这还倒打一耙,估计邓林那儿早就喷嚏连天了。
樊江寒换了个姿势,贴的更紧了,摸索着用双臂揽住了柯燃,突然像是摸到什么:“哪的疤啊?”
柯燃不甚在意:“打架打的...”
樊江寒抚了抚:“疼嘛?”
“不疼,有点痒”
“柯爷的勋章啊”
柯燃将揽着樊江寒肩膀的那只手,伸进了被窝里...
樊江寒身体有一瞬间的绷直,但随即慢慢地放松了下来。
柯燃的声音在夜色中响起来,低低的,轻轻的,穿耳入心:“你才是我的勋章”
直白而又真诚,搭配着这氛围和夜色撩的人酥麻而又酸软,樊江寒浑身不由颤抖了一下,闭上眼睛赞扬道:“嗯嗯,说的不错”小伙儿的情话越来越溜了。
“以后天天说给你听.....”
樊江寒慵懒的笑了,有一下没一下轻轻地摸着似乎想起了什么:
“为什么老是不爱穿衣服?”他也是和柯燃生活在一块才发现的,小伙儿好像不爱穿衣服,一回家就脱个精光钻被窝。

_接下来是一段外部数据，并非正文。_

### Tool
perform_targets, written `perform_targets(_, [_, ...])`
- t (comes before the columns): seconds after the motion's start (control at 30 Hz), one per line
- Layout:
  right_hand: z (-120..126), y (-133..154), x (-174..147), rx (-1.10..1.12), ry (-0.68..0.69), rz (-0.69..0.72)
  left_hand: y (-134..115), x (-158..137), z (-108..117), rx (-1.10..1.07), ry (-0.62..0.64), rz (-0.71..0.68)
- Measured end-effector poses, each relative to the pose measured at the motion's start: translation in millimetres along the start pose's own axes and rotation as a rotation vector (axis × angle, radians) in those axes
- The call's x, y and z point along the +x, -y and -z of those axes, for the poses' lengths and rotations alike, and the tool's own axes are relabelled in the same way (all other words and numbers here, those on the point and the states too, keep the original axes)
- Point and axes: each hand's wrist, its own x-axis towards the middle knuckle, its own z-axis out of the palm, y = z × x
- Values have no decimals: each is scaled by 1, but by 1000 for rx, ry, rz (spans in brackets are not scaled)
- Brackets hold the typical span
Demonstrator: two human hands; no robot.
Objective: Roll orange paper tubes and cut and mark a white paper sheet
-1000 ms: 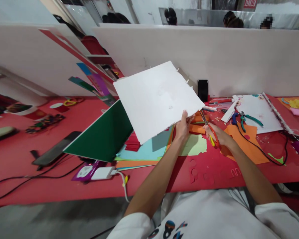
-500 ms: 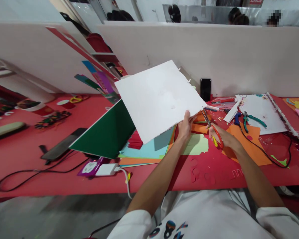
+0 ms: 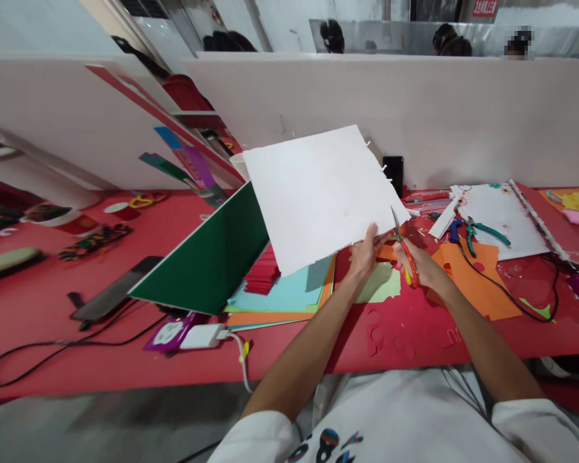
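Note:
A large white board (image 3: 318, 196) with small ragged bits along its right edge is tilted up above the table. My left hand (image 3: 365, 252) grips its lower edge near the right corner, thumb on the face and the other fingers behind it. Scissors (image 3: 413, 270) with red and yellow handles are in my right hand (image 3: 417, 262). Their blades point up and lie at the board's lower right corner; whether they cut into it I cannot tell. Beneath the board are coloured paper sheets (image 3: 270, 316), a stack of red pieces (image 3: 260, 273) and pale green paper (image 3: 381, 283).
A green board (image 3: 207, 251) leans at the left of the paper. Pliers (image 3: 485, 233), a cut orange sheet (image 3: 487, 289) and a decorated white sheet (image 3: 516, 218) lie at right. A black phone (image 3: 394, 172) stands against the white partition (image 3: 463, 116). Cables cross the red table (image 3: 101, 360).
The white board has shifted right and turned slightly in my left hand. The scissors, in my right hand, have come closer to its lower right corner, and their handles look closer together.

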Motion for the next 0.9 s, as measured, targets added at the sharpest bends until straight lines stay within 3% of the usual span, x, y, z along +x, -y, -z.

柯燃靠在墙上仰着头笑了,一只手轻轻摩挲着樊江寒的肩膀:“ 小的时候就这样,在家光溜溜的不穿衣服,长大之后稍微懂事了,不过习惯还是多多少少保留了点”
樊江寒也笑了,柔软的头发蹭的柯燃颈窝痒痒的,他似乎都能想像到那副场景。
“还想睡嘛?”
樊江寒摇了摇头:“唱个歌吧,柯爷,或者讲个故事也行...”
“想听什么?”
“呦,还能点呢......”
窗外泛起了淡青,淡色的月牙逐渐落下,这一方角落氤氲着动人的歌声和故事。
那一晚柯燃给樊江寒讲了很多柯欣给他讲过的儿童故事,还唱了很多歌。
第二天二人破天荒睡过了头,而且同时旷了上午的课....导致后来陆成蔚看樊江寒的时候除了难以置信外还有色令智昏的嫌弃。
艺术楼的大礼堂相当的华美高大,台上各种远光近光智能屏幕等一应设备俱全,台下靠近前台的地方架着摄像机,五彩的灯光逡巡地扫着台下,阶梯层的座位按照学院划分成不同的区域。